Enseignement de l'arabe : un chantier miné pour l'exécutif
C’est une promesse d’Emmanuel Macron, de son plan de lutte contre le séparatisme : remettre l’apprentissage de la langue arabe dans le giron de la République. Ce ne sera pas pour tout de suite.
“Remettre l'arabe dans le giron de la République”, comme l'avait appelé de ses vœux Emmanuel Macron début octobre, cela signifie extraire l’enseignement de l’arabe des écoles coraniques, ou de l’instruction à domicile. Et renforcer les filières au primaire, au collège, au lycée. Et c'est l'une des pistes avancées par le président de la République pour lutter contre le séparatisme et le communautarisme religieux.
Première difficulté : le manque de professeurs d’arabes en France. Il y en a 175 au sein de l'Éducation Nationale, pour quelque 61 500 établissements. La raison à cela ? Le manque d’attractivité du métier. Les spécialistes du ministère expliquent qu’aujourd’hui, l’arabe n’est enseigné que dans deux types d’établissements : ceux de REP+, où se concentrent les plus grandes difficultés sociales, et les écoles d’élite, celles qui fabriquent les futurs diplomates, chercheurs et spécialistes du renseignement.

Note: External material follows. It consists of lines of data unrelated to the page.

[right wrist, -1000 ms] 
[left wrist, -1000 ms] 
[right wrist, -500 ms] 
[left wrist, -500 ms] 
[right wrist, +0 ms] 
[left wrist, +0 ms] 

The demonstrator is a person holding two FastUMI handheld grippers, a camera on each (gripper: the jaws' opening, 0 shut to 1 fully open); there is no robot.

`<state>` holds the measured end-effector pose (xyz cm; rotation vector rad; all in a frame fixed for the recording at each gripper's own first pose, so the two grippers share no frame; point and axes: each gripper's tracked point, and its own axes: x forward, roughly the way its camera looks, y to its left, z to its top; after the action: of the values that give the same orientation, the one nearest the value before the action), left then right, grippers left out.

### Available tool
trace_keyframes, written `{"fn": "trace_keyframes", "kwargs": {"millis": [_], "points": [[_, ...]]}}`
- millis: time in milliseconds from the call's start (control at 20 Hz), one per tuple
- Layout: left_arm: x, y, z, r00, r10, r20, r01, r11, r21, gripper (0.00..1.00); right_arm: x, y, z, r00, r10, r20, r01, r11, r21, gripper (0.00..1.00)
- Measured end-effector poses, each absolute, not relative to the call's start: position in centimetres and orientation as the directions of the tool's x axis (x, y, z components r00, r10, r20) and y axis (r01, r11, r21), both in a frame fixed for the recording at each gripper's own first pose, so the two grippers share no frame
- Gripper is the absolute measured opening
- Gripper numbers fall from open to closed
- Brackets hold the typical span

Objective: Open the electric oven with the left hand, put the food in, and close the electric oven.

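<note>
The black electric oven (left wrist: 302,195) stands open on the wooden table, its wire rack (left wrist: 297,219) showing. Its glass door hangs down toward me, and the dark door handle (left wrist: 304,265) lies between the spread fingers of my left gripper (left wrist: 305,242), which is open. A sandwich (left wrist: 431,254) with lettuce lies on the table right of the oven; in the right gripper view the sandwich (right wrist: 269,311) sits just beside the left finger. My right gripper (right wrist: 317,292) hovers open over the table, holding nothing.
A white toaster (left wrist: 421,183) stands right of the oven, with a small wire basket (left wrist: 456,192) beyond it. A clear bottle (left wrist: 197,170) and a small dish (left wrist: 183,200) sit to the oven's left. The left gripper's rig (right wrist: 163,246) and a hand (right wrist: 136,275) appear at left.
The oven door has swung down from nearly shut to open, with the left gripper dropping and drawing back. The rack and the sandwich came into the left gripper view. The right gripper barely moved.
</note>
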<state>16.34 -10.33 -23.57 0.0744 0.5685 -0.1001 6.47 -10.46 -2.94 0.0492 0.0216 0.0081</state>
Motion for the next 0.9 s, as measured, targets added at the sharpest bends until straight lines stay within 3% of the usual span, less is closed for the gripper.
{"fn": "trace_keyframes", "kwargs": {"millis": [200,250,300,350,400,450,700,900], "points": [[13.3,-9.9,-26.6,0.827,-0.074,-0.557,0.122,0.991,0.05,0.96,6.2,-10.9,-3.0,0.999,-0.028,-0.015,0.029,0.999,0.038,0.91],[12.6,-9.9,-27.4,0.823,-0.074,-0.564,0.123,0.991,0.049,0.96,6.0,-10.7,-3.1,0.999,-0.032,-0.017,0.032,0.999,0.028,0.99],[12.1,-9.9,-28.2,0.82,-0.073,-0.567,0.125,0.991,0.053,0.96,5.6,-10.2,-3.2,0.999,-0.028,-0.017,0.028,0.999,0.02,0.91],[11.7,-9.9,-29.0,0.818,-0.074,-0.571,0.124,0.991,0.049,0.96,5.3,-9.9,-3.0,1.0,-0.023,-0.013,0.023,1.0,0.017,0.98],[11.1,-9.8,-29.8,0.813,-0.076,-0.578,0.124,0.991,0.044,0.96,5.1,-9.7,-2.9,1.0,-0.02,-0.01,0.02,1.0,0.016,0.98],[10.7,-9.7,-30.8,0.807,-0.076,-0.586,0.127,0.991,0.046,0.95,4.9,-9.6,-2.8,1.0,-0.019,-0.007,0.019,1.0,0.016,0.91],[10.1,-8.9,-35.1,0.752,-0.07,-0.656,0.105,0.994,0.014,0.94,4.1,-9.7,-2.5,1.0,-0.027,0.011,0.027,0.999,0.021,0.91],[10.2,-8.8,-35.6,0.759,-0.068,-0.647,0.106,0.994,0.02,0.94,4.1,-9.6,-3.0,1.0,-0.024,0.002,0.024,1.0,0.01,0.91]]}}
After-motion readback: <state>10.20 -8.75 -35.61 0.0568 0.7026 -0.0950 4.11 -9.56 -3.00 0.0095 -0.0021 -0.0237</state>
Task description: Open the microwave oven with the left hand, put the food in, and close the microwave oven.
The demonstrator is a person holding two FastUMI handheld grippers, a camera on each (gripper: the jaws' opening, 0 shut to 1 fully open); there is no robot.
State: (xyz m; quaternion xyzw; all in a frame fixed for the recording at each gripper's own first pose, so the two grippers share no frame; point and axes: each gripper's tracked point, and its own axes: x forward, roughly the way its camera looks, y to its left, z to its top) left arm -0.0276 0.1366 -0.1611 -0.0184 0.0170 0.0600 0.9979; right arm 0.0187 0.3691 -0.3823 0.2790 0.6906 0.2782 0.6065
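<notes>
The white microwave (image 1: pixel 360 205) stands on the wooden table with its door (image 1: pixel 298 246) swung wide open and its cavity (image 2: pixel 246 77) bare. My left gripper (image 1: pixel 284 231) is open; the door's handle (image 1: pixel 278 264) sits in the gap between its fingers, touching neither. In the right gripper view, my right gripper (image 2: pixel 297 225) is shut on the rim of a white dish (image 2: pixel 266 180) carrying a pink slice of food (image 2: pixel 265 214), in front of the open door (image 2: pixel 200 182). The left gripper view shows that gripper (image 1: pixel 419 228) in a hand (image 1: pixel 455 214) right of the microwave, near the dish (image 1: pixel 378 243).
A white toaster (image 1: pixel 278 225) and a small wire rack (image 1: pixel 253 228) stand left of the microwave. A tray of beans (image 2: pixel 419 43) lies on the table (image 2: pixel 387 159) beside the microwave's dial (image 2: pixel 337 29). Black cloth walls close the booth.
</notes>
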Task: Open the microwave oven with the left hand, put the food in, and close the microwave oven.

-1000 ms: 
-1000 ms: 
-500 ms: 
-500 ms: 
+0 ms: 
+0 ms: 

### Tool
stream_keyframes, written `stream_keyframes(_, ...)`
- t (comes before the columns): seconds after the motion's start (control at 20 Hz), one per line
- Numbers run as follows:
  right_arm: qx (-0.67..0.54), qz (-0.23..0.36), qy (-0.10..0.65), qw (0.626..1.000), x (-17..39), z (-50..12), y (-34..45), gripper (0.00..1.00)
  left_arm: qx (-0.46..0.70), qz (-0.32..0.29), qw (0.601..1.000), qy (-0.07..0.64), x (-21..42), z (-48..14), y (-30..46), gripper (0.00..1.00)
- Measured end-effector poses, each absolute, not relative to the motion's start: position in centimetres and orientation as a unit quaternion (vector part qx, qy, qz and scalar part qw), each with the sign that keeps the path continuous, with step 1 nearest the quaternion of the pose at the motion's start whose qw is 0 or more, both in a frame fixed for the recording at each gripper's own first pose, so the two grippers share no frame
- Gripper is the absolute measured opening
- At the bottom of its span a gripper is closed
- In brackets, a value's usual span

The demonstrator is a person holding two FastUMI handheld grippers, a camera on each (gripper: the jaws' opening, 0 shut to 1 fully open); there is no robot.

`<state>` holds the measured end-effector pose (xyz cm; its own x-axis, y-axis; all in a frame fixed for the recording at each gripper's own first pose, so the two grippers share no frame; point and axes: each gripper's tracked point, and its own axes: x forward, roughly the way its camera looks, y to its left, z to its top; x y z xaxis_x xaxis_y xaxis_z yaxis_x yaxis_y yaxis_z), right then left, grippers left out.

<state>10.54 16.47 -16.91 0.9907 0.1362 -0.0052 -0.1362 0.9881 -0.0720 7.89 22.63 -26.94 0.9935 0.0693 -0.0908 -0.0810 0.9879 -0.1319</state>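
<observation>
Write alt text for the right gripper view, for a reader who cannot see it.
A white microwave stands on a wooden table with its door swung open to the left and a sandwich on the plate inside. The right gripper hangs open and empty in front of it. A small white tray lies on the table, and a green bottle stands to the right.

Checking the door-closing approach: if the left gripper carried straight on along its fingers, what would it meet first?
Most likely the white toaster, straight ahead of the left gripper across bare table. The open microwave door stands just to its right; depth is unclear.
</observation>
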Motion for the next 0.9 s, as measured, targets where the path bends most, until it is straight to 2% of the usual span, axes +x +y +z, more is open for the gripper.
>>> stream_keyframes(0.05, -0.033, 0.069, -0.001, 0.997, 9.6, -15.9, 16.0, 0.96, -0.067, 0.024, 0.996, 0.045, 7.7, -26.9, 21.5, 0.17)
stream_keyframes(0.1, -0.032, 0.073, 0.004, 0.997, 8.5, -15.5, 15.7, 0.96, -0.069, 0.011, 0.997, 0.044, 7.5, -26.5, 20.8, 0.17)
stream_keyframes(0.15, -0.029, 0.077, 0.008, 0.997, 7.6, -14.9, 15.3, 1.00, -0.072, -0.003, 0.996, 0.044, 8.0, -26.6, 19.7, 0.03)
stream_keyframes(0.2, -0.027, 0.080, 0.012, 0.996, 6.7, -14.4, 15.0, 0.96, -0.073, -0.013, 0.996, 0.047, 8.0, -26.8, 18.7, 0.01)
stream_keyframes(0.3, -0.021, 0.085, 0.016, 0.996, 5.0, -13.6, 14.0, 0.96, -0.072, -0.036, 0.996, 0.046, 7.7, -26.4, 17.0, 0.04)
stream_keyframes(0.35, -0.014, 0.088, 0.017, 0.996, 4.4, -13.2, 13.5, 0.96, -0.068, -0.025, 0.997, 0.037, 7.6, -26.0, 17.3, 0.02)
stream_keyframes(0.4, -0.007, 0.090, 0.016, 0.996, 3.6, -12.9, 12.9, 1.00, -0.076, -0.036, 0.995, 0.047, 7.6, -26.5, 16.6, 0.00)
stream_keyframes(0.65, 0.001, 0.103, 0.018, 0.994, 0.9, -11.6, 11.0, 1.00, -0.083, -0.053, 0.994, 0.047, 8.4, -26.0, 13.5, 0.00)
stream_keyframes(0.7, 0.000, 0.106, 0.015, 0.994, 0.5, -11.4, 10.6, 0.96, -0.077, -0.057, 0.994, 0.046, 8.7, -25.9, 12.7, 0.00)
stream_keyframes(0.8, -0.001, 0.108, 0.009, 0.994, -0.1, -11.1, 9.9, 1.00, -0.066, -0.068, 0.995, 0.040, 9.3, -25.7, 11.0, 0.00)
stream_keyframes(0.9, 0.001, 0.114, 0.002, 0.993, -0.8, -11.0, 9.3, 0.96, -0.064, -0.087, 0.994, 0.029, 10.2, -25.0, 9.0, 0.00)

Ces dernières sont peu nombreuses, et les places y sont chères. “Ce qui a contribué à associer l’arabe à une langue réservée à certaines classes sociales, les élites d'un côté, les publics en difficulté scolaire et confrontés à la pauvreté de l'autre”, expliquent les équipes de Jean-Michel Blanquer.
In fine, l'arabe est une langue peu attrayante pour les jeunes agrégés. Car dans l'immense majorité des cas, les aspirants professeurs d'arabes savent dès le concours que leur carrière sera cantonnée aux établissements difficiles. “Plus on aura de postes à pourvoir, plus on aura de candidats qui se présenteront” veut croire l'Éducation nationale.
Décoreller apprentissage et religion
Là est la deuxième difficulté : comment former aussi plus de profs d’arabe ? “Reconstruire un vivier, cela demande un peu de temps”, reconnaît l’entourage de Jean-Michel Blanquer. Le ministre de l’Education évoque lui-même une politique républicaine de ressources humaines, avec la création de nouvelles filières partout sur le territoire. “Une politique RH républicaine”, explique le ministère, ça veut dire réussir à décoreller l’apprentissage de l’arabe et la religion. Tenir à distance les “réseaux qui ont fait main basse sur l’enseignement de cette langue et qui s’en servent à d’autres fins”. Donc se doter d'outils pour se prémunir de l’entrisme de ces mêmes réseaux au sein de l’Education nationale.
C’est l’une des grandes craintes de Jean-Michel Blanquer, qui en privé évoque ouvertement ce risque. Et ça explique pourquoi l’exécutif préfère avancer méthodiquement et prudemment sur ce dossier. Sans tambour ni trompettes.